Paramedics quickly arrived, but their ambulance couldn't traverse the rugged terrain en route to the austere mishap site. So they secured Hahn to a backboard and loaded him into the back of Bigingham's truck. After transferring him to the ambulance, they rushed him to the emergency room in Llano. From there he was airlifted to Brackenridge Hospital in Austin where they were better equipped to deal with severe head injuries.

Hahn was in a coma for close to a month, during which his body often went into convulsions and shook violently. When he finally awoke, he had screws in his head, hoses going down his nose and throat, and wires "coming from everywhere," he said. Suffering severe brain damage, he initially was robbed of the ability to walk and talk.

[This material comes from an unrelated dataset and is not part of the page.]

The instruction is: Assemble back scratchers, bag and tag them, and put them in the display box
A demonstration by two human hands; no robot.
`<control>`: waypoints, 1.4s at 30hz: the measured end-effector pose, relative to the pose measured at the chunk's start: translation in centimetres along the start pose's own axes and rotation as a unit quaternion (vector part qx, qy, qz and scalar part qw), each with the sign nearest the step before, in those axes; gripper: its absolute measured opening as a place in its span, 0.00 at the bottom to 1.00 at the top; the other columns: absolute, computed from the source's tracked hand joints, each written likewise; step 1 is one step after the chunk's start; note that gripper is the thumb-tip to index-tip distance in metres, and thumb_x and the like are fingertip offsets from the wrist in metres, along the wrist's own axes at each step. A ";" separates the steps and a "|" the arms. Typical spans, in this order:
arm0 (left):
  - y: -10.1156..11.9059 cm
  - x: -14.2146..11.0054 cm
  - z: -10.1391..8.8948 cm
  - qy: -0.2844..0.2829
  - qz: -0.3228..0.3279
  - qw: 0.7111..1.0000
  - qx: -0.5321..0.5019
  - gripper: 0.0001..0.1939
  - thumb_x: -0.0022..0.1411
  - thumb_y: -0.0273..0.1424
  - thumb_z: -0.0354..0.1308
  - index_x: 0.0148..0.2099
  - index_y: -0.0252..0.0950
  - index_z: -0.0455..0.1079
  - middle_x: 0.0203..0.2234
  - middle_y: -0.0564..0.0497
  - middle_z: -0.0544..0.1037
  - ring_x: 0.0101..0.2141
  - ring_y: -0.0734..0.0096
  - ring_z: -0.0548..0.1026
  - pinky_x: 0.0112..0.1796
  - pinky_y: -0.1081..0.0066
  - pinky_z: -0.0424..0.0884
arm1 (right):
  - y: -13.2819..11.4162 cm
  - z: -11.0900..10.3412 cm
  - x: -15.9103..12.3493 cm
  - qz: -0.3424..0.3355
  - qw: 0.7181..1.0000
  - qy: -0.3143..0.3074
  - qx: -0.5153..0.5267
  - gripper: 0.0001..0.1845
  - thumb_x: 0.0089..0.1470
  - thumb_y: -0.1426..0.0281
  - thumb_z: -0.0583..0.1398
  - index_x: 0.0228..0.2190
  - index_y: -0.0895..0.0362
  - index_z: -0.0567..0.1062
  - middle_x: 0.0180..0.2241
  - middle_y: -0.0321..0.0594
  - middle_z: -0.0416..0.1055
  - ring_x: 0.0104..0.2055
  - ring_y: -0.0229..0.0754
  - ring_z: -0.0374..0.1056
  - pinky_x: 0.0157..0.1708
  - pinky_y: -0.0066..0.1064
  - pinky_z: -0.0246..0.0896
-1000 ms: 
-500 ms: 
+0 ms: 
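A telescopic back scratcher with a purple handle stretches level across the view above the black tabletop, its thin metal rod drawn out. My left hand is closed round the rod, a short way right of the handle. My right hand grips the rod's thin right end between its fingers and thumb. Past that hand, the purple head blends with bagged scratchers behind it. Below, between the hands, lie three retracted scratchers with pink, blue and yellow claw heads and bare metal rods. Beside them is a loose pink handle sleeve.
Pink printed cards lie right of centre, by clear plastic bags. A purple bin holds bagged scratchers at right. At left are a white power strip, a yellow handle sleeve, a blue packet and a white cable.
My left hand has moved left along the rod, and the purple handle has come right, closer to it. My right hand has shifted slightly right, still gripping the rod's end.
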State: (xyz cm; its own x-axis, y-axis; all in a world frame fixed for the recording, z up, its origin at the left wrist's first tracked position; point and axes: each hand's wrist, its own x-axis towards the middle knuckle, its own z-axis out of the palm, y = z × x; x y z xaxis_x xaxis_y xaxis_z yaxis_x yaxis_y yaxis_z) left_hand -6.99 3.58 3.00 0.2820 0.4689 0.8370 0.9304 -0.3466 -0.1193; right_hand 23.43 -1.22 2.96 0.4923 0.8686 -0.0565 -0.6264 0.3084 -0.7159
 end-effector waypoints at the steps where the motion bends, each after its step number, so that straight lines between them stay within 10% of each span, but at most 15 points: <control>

When he was well enough to move after six weeks, the Air Force had him transferred to Wilford Hall Medical Center at Lackland AFB in San Antonio.

After three months, and with some intensive physical therapy, he regained his ability to walk normally. The first words he was able to speak were "my wife," but he was unable to remember her name for nearly nine months. His hearing, which hadn't been great after nearly 10 years of working on A-10 and T-38 jet aircraft, was even worse after the mishap.

"I was out there 18 hours before they found me; so even the cold front wasn't enough to keep my brain from swelling and doing more damage," Hahn said. "Parts of my brain were dead."

During his recovery process, he had to use flashcards a kindergartener could master. They included pictures with simple words, such as phone, dog, book, toothbrush and airplane.

While he got out of the hospital in December 1990, just in time for Christmas, "it took me three years to be able to go into
a store, buy something and leave without them knowing I had a problem," said Hahn, who had to be medically discharged from the Air Force. "Even today, before I speak I have to know what words I am going to say before I open my mouth because there's a lot more going on in here than what I am able to elaborate," he added as he pointed to his temple. "It's a war that's not over yet."

The accident changed him in other ways, too.

"I was tough to live with for a while," he said. "I would lose control and break things: cups of coffee, the wall, the car."

He believes the results of the mishap helped lead to a divorce from his first wife six years after the fall. He remarried eight years later and now lives with his new bride, Robin, and her 14-year-old son, Christopher Stultz, only 15 minutes from Randolph AFB. Hahn owns a small 11-acre ranch in Seguin, Texas, where he raises whitetail deer as a business/hobby. He also is a wildlife photographer. And he still goes bow hunting every year, usually at Camp Bullis on the northwest side of San Antonio.

"I still love to hunt," Hahn said. "Nowadays, I'm just smarter about it."